*EXERCISE OBJECTIVE*
This exercise calls for the data below to be retyped exactly, minus any images.

[PROVIDED RECORDS]

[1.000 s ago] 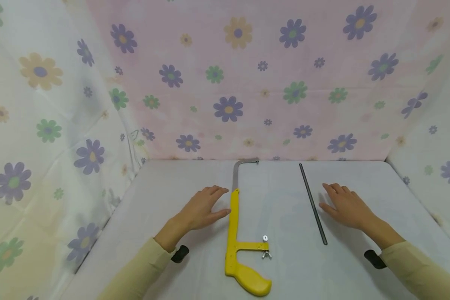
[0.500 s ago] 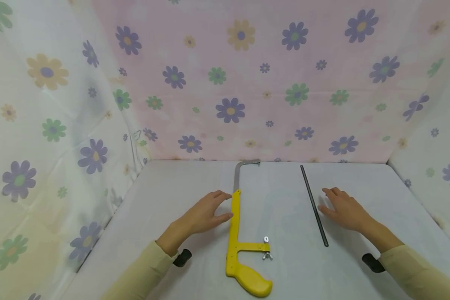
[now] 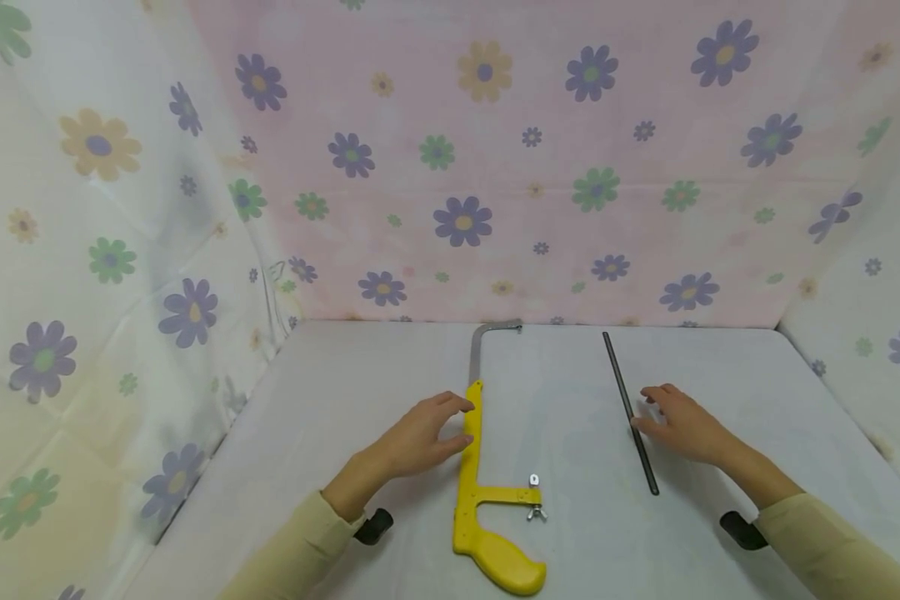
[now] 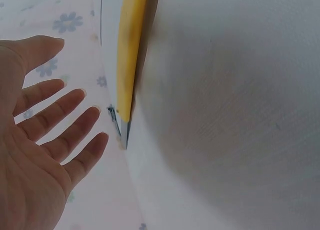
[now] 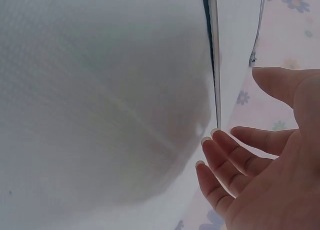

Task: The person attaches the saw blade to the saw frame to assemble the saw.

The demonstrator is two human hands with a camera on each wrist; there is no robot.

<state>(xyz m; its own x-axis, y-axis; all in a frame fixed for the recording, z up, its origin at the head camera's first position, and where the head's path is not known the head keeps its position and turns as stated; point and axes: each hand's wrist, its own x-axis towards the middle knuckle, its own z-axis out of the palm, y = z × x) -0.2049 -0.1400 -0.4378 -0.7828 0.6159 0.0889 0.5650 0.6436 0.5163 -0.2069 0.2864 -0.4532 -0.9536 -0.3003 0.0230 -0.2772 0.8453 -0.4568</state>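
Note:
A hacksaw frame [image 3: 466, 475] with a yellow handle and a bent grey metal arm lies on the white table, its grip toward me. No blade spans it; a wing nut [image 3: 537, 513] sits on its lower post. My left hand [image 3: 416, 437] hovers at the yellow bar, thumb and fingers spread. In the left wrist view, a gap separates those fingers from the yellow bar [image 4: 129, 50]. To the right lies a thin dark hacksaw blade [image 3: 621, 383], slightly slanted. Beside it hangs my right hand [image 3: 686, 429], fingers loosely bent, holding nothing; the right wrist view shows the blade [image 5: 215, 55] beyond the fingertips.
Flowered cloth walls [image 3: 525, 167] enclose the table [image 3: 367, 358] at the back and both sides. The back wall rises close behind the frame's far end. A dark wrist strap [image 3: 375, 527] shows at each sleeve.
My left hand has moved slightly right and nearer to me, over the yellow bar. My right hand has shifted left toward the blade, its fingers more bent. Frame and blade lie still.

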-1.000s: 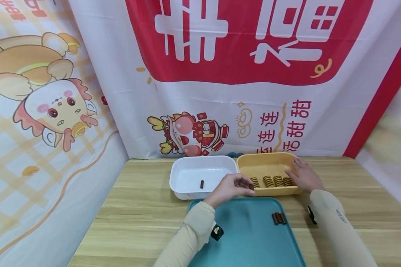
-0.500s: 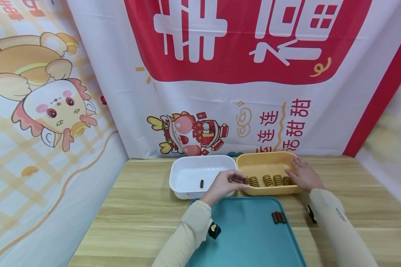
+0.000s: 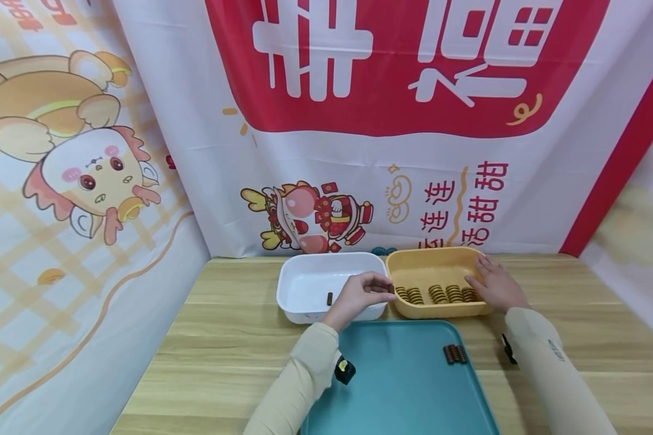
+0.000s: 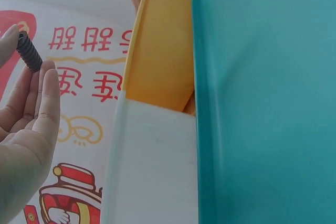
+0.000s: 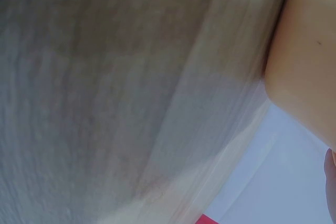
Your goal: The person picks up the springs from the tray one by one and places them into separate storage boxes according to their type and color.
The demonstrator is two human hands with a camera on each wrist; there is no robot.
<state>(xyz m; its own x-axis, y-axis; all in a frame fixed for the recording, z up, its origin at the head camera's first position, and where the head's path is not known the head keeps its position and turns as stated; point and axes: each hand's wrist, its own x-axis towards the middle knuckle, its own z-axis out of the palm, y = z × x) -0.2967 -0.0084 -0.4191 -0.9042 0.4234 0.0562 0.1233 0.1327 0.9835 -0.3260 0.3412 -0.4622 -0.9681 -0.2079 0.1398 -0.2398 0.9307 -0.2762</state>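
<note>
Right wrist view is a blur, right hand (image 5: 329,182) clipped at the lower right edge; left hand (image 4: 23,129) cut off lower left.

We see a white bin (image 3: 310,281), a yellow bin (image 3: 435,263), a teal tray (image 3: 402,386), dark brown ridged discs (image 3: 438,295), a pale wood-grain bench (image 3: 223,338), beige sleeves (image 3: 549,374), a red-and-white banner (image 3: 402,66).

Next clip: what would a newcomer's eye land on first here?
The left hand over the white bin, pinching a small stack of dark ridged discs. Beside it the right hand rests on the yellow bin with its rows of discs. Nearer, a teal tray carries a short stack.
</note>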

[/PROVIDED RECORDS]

*RESULT*
[1.000 s ago] 
[0.500 s ago] 
[now] 
[now] 
[now] 

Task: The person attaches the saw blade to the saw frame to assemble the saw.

The demonstrator is two human hands with a camera on each wrist; there is no robot.

<state>(xyz m; its own x-axis, y-axis; all in a frame fixed for the recording, z up, its origin at the head camera's first position, and where the head's path is not known the head keeps its position and turns as stated; point and axes: each hand's wrist, its own x-axis towards the middle knuckle, its own z-axis out of the palm, y = z × x) -0.2049 -0.1400 -0.4378 -0.7828 0.6159 0.0889 0.5650 0.6436 0.5163 -0.2069 0.2864 -0.4532 -0.9536 -0.3003 0.0230 -0.2772 0.8453 -0.4568</state>
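Note:
A hacksaw frame [image 3: 466, 475] with a yellow handle and a bent grey metal arm lies on the white table, its grip toward me. No blade spans it; a wing nut [image 3: 537, 513] sits on its lower post. My left hand [image 3: 416, 437] hovers at the yellow bar, thumb and fingers spread. In the left wrist view, a gap separates those fingers from the yellow bar [image 4: 129, 50]. To the right lies a thin dark hacksaw blade [image 3: 621, 383], slightly slanted. Beside it hangs my right hand [image 3: 686, 429], fingers loosely bent, holding nothing; the right wrist view shows the blade [image 5: 215, 55] beyond the fingertips.
Flowered cloth walls [image 3: 525, 167] enclose the table [image 3: 367, 358] at the back and both sides. The back wall rises close behind the frame's far end. A dark wrist strap [image 3: 375, 527] shows at each sleeve.
My left hand has moved slightly right and nearer to me, over the yellow bar. My right hand has shifted left toward the blade, its fingers more bent. Frame and blade lie still.
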
-1.000s: 
-0.500s: 
+0.000s: 
+0.000s: 
+0.000s: 
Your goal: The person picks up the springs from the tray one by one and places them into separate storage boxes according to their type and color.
The demonstrator is two human hands with a camera on each wrist; there is no robot.
<state>(xyz m; its own x-axis, y-axis; all in a frame fixed for the recording, z up, its origin at the head camera's first position, and where the head's path is not known the head keeps its position and turns as stated; point and axes: each hand's wrist, its own x-axis towards the middle knuckle, its own z-axis out of the palm, y = z × x) -0.2967 -0.0084 -0.4191 -0.9042 0.4234 0.0562 0.1233 0.1327 0.9835 -0.3260 0.3412 -0.4622 -0.9681 -0.2079 0.1398 -0.2398 0.9307 -0.2762</state>
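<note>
Right wrist view is a blur, right hand (image 5: 329,182) clipped at the lower right edge; left hand (image 4: 23,129) cut off lower left.

We see a white bin (image 3: 310,281), a yellow bin (image 3: 435,263), a teal tray (image 3: 402,386), dark brown ridged discs (image 3: 438,295), a pale wood-grain bench (image 3: 223,338), beige sleeves (image 3: 549,374), a red-and-white banner (image 3: 402,66).

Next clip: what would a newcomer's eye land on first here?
The left hand over the white bin, pinching a small stack of dark ridged discs. Beside it the right hand rests on the yellow bin with its rows of discs. Nearer, a teal tray carries a short stack.
</note>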

This answer requires nothing further.